The illness sounds tough @mlang166 and I am so sorry about the little chicks. They were so loved by you, they were very lucky to have you in the short time they did live Heart

 

If not a teacher what about someone from the church? Could you try listening to some relaxing music for now, and get some rest? I think it would be really good for you to sleep, late night can be a stressful time to think about big things like this. 

 
 
 
 
 
mlang166
mlang166Posted 23-10-2017 05:48 PM
I did as u said @Bree-RO and my illness is back. my stomach is killing me...
 
 
 
 
 
Bree-RO
Bree-ROPosted 23-10-2017 06:29 PM

Hi @mlang166 I am sorry to hear about these troublemakers today. It's great that you spoke to your Mum, does Mum know the kind of things these older kids are saying to you?

 

Your stomach sounds sore 😞 What do you think has caused this? Did you manage to confide in a teacher or church member? Well done on staying in your thread. The wellbeing thread is also really good for some positive chats Heart

 
 
 
 
 
mlang166
mlang166Posted 23-10-2017 06:51 PM
only girls get it. um, it's hard to explain because this is public. u know how some girls get "it" really bad or it only lasts a few days. mine lasts for 2 weeks. most of the time i end up in hospital. i am on medicines atm. my school knows because most days i am in the sick bay curled up in a ball. heatpacks help.
 
 
 
 
 
mlang166
mlang166Posted 23-10-2017 09:26 PM
hi @JanaG, I can't think of anyone else (other than RO) that I can talk to.
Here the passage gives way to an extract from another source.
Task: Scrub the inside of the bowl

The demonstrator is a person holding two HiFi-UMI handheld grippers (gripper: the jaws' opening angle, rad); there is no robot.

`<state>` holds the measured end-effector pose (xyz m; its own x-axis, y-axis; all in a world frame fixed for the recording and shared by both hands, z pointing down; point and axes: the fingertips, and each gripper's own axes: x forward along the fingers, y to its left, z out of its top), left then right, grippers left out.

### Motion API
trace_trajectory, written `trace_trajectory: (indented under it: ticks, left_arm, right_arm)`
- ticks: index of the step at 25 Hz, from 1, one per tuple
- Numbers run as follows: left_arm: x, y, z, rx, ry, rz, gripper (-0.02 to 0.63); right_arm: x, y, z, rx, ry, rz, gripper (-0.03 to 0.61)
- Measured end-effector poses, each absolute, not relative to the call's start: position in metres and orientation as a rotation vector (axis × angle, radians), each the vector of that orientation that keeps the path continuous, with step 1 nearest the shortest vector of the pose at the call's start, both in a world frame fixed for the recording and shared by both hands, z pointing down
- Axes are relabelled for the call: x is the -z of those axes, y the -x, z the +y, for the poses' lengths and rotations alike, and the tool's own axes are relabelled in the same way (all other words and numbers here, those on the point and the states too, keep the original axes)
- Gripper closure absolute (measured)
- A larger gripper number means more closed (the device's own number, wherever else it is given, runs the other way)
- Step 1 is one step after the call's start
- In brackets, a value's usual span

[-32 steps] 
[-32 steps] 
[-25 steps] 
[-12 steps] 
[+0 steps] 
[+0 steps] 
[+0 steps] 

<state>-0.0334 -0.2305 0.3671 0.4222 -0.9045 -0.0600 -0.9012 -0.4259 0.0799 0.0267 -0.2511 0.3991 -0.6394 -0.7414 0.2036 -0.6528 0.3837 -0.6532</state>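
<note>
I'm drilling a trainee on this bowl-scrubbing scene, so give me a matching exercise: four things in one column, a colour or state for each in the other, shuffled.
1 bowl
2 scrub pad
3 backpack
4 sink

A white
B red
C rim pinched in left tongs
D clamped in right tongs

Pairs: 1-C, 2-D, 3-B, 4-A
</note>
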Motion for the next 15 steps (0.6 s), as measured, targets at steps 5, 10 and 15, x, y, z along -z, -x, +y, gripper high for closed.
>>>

I feel so alone at the moment. My dad has left for Sydney for 2 days on a work conference and mum/family is watching TV.
 
 
 
 
 
JanaG
JanaGPosted 23-10-2017 09:30 PM

Do you think mum would be up for a chat @mlang166? I was thinking about maybe seeing a psychologist outside of school? Your GP can get that organised if that's something you feel like trying out. 🙂

 
 
 
 
 
mlang166
mlang166Posted 23-10-2017 09:32 PM
we don't have the money. im not sure if i need a psychologist. mum has no idea that i feel this way. she doesn't even know that i use this site a lot.